### WHAT THE TASK ASKS
In full and without alteration, copy the listing.

───── INFORMATION SHOWN ─────

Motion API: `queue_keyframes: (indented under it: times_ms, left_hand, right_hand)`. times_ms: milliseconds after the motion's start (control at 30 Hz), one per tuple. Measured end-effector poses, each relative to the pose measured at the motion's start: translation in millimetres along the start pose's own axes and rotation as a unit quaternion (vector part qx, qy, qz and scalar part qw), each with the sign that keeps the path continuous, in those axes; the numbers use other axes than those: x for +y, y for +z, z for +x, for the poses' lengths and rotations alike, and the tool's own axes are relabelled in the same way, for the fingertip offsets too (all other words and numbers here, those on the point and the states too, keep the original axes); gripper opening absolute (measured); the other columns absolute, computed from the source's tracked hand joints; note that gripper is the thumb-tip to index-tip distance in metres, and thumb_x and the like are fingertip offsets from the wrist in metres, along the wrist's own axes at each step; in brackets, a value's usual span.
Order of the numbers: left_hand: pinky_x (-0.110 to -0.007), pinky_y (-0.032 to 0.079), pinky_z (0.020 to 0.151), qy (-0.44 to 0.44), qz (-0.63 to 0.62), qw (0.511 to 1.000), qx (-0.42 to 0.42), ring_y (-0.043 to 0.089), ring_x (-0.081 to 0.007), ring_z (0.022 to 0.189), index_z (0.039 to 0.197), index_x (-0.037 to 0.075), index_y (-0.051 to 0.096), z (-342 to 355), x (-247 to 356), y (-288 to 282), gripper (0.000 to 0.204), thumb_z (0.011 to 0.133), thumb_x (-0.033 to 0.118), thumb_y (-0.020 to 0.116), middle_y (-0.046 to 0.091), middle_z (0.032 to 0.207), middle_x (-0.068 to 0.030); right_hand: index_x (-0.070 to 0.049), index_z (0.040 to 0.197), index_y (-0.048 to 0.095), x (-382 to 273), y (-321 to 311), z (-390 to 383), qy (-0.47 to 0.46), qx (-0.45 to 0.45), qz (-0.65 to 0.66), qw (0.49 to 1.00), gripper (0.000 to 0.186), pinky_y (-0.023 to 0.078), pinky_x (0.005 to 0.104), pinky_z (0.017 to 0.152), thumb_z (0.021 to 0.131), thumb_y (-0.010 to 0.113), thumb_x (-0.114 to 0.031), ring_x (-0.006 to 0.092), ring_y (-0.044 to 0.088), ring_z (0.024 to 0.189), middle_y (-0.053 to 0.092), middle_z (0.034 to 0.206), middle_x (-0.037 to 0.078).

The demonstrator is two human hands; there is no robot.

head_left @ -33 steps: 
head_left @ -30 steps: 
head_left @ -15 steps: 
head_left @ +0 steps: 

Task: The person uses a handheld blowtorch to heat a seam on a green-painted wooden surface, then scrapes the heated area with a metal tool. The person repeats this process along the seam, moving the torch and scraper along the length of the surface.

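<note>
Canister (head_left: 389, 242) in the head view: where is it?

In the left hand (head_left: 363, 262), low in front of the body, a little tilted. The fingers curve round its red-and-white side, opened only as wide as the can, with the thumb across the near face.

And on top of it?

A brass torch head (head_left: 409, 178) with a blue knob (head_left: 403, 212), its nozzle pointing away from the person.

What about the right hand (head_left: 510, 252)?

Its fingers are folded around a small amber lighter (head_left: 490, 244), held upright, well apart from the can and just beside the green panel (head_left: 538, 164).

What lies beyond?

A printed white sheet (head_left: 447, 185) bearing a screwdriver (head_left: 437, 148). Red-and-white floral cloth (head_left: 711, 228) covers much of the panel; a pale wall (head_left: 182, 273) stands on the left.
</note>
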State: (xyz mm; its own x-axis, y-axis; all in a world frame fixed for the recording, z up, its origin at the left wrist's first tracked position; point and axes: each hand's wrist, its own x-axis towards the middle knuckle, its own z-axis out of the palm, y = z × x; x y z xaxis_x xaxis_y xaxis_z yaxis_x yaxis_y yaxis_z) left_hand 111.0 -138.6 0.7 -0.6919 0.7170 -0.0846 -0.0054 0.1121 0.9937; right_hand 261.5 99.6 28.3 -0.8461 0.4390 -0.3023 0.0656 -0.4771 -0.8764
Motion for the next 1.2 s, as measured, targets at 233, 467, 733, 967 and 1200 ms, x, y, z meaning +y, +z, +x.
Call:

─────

### EXPECTED ANSWER
Motion API: `queue_keyframes: (indented under it: times_ms, left_hand, right_hand)`. times_ms: milliseconds after the motion's start (control at 30 Hz), one per tuple. Measured end-effector poses, each relative to the pose measured at the motion's start: translation in millimetres along the start pose's own axes and rotation as a unit quaternion (vector part qx, qy, qz and scalar part qw), each with the sign that keeps the path continuous, in those axes; the numbers use other axes than those: x for +y, y for +z, z for +x, for the poses' lengths and rotations alike, and the tool's own axes are relabelled in the same way, for the fingertip offsets too (all other words and numbers here, those on the point and the states too, keep the original axes); gripper opening absolute (measured); the other columns absolute, computed from the source's tracked hand joints; note that gripper is the thumb-tip to index-tip distance in metres, and thumb_x and the like are fingertip offsets from the wrist in metres, along the wrist's own axes at each step; in brackets, a value's usual span.
Order of the numbers: left_hand: pinky_x (-0.110 to -0.007), pinky_y (-0.032 to 0.079), pinky_z (0.020 to 0.151), qy (-0.44 to 0.44), qz (-0.63 to 0.62), qw (0.511 to 1.000), qx (-0.42 to 0.42), ring_y (-0.043 to 0.089), ring_x (-0.081 to 0.007), ring_z (0.022 to 0.189), index_z (0.039 to 0.197), index_x (-0.037 to 0.075), index_y (-0.051 to 0.096), z (-342 to 355), x (-247 to 356), y (-288 to 282), gripper (0.000 to 0.204), thumb_z (0.011 to 0.133), thumb_x (-0.033 to 0.118), thumb_y (-0.020 to 0.116), middle_y (-0.046 to 0.091), middle_z (0.032 to 0.207), middle_x (-0.068 to 0.030); right_hand: index_x (-0.070 to 0.049), index_z (0.040 to 0.197), index_y (-0.048 to 0.095), x (-382 to 273), y (-321 to 311), z (-390 to 383), qy (-0.47 to 0.46), qx (-0.45 to 0.45), qz (-0.65 to 0.66), qw (0.49 to 1.00), gripper (0.000 to 0.186), pinky_y (-0.023 to 0.078), pinky_x (0.005 to 0.104), pinky_z (0.017 to 0.152), thumb_z (0.021 to 0.131), thumb_y (-0.010 to 0.113), thumb_x (-0.114 to 0.031), ring_x (-0.006 to 0.092), ring_y (-0.044 to 0.088), ring_z (0.024 to 0.189), middle_y (-0.053 to 0.092), middle_z (0.034 to 0.206), middle_x (-0.037 to 0.078).

The demonstrator is two human hands; there is no robot.

head_left @ -33 steps: 
head_left @ -30 steps: 
head_left @ -15 steps: 
head_left @ +0 steps: 

Task: The person uses a handheld blowtorch to heat a seam on a green-painted wooden surface, then scrapes the heated area with a metal tool. The person repeats this process along the seam, moving the torch and scraper along the length of the surface.

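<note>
Canister (head_left: 389, 242) in the head view: where is it?

In the left hand (head_left: 363, 262), low in front of the body, a little tilted. The fingers curve round its red-and-white side, opened only as wide as the can, with the thumb across the near face.

And on top of it?

A brass torch head (head_left: 409, 178) with a blue knob (head_left: 403, 212), its nozzle pointing away from the person.

What about the right hand (head_left: 510, 252)?

Its fingers are folded around a small amber lighter (head_left: 490, 244), held upright, well apart from the can and just beside the green panel (head_left: 538, 164).

What lies beyond?

A printed white sheet (head_left: 447, 185) bearing a screwdriver (head_left: 437, 148). Red-and-white floral cloth (head_left: 711, 228) covers much of the panel; a pale wall (head_left: 182, 273) stands on the left.
</note>
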State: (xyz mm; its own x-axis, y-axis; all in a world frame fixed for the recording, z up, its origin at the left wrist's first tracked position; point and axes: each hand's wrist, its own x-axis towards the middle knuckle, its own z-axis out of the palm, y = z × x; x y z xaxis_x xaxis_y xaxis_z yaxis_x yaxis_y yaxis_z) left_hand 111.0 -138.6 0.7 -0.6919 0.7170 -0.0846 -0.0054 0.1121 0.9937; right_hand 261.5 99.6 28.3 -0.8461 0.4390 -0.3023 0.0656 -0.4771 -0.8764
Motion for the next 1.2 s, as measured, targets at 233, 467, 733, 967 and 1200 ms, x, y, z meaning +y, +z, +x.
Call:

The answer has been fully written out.